→ PROBLEM DESCRIPTION:
Quote all of the data that follows exactly as written, skipping the images.

━━━━━━━━━━━━━━━━

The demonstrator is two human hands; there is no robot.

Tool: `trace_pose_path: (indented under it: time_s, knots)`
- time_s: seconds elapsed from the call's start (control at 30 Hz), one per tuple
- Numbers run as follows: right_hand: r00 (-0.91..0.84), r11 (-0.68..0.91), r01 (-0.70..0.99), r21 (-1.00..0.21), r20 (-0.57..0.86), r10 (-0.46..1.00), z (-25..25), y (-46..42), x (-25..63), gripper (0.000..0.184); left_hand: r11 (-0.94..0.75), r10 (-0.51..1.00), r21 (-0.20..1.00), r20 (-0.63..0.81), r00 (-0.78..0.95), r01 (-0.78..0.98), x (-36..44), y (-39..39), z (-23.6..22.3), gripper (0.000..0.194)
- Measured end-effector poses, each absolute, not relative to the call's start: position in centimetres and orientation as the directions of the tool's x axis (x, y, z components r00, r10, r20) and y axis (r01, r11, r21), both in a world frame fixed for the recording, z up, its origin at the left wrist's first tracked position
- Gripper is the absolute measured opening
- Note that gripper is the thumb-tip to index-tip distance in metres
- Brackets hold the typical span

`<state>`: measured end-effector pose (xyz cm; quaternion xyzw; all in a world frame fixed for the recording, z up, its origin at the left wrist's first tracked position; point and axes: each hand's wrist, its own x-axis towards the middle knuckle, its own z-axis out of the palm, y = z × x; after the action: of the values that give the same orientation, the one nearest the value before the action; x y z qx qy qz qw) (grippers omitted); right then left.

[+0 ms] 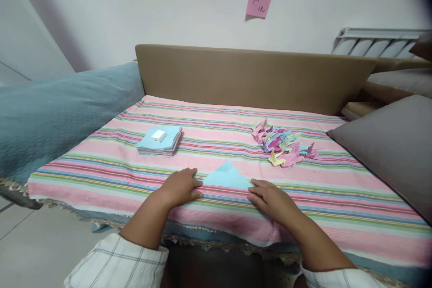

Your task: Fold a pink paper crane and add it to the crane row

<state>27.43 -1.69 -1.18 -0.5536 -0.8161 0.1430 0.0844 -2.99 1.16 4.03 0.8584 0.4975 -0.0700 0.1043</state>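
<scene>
A light blue sheet of paper [227,177], folded into a triangle, lies on the striped cloth [216,141] with its point facing away from me. At its left corner rests my left hand [182,186], fingers stretched out and touching the paper's edge. My right hand [270,195] lies at the right corner, its fingers spread and also at the paper. Neither hand grips anything. Beyond my right hand is a pile of folded paper cranes [283,143] in pink, purple, blue and yellow. To the upper left sits a stack of coloured paper [158,144].
A small white box [159,136] sits on the paper stack. Behind the cloth stands a brown backrest [249,76]. A blue covered armrest [67,108] bounds the left side, and a grey cushion [388,144] the right. A pink note [259,0] hangs on the wall.
</scene>
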Motion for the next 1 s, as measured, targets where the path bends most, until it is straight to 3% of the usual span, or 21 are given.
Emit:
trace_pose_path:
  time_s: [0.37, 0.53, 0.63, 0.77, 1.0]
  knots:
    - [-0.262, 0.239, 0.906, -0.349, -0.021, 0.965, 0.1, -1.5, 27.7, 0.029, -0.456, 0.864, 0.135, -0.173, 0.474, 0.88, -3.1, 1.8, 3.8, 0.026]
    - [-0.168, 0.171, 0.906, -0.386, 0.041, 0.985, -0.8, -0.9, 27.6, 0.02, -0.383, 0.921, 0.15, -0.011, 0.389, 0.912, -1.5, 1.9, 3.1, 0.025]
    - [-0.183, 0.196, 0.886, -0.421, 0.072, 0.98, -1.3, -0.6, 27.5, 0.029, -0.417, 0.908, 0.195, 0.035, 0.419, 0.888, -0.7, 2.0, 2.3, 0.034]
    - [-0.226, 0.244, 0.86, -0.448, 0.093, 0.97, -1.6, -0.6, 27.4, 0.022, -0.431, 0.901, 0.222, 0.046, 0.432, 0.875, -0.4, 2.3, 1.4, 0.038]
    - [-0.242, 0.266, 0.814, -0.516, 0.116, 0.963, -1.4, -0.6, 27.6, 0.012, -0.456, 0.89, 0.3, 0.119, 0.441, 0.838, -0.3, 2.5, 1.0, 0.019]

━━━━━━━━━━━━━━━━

→ WRITTEN SOLUTION:
The demonstrator is two human hands; there is no robot.

Tool: `trace_pose_path: (indented under it: time_s, knots)`
- time_s: seconds elapsed from the call's start (control at 30 Hz), one per tuple
- Numbers run as follows: right_hand: r00 (-0.91..0.84), r11 (-0.68..0.91), r01 (-0.70..0.99), r21 (-1.00..0.21), r20 (-0.57..0.86), r10 (-0.46..1.00), z (-25..25), y (-46..42), x (-25..63), gripper (0.000..0.184); left_hand: r11 (-0.94..0.75), r10 (-0.51..1.00), r21 (-0.20..1.00), r20 (-0.63..0.81), r00 (-0.78..0.95), r01 (-0.78..0.98), x (-36..44), y (-39..39), z (-23.6..22.3), gripper (0.000..0.194)
- Measured end-effector poses, each absolute, not relative to the call's start: position in centimetres and orientation as the directions of the tool's x axis (x, y, z components r00, r10, r20) and y axis (r01, r11, r21), both in a world frame fixed for the recording, z up, its origin at the left wrist's first tracked position
- Gripper is the absolute measured opening
- Note that gripper is the thumb-tip to index-tip distance in metres
- Brackets hold the typical span

`<state>`: measured end-effector pose (xyz cm; quaternion xyzw; all in a world frame fixed for the recording, z up, its origin at the left wrist's first tracked position; point and axes: each hand's wrist, its own x-axis towards the middle knuckle, its own z-axis out of the palm, y = z × x; after the action: of the values that give the same orientation, the one nearest the value before the action; x y z qx qy qz qw) (grippers omitted); right then left.

[+0 ms] 

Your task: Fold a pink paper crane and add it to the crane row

<state>27.43 -1.69 -1.18 -0.5536 -0.8161 0.1430 0.0844 -2.99 1.16 4.03 0.8584 0.4975 -0.0700 0.1043</state>
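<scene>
A light blue sheet of paper [227,177], folded into a triangle, lies on the striped cloth [216,141] with its point facing away from me. At its left corner rests my left hand [182,186], fingers stretched out and touching the paper's edge. My right hand [270,195] lies at the right corner, its fingers spread and also at the paper. Neither hand grips anything. Beyond my right hand is a pile of folded paper cranes [283,143] in pink, purple, blue and yellow. To the upper left sits a stack of coloured paper [158,144].
A small white box [159,136] sits on the paper stack. Behind the cloth stands a brown backrest [249,76]. A blue covered armrest [67,108] bounds the left side, and a grey cushion [388,144] the right. A pink note [259,0] hangs on the wall.
</scene>
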Motion for the next 1 s, as measured, targets where the path bends most, until it is straight to 3% of the usual span, or 21 are given.
Emit:
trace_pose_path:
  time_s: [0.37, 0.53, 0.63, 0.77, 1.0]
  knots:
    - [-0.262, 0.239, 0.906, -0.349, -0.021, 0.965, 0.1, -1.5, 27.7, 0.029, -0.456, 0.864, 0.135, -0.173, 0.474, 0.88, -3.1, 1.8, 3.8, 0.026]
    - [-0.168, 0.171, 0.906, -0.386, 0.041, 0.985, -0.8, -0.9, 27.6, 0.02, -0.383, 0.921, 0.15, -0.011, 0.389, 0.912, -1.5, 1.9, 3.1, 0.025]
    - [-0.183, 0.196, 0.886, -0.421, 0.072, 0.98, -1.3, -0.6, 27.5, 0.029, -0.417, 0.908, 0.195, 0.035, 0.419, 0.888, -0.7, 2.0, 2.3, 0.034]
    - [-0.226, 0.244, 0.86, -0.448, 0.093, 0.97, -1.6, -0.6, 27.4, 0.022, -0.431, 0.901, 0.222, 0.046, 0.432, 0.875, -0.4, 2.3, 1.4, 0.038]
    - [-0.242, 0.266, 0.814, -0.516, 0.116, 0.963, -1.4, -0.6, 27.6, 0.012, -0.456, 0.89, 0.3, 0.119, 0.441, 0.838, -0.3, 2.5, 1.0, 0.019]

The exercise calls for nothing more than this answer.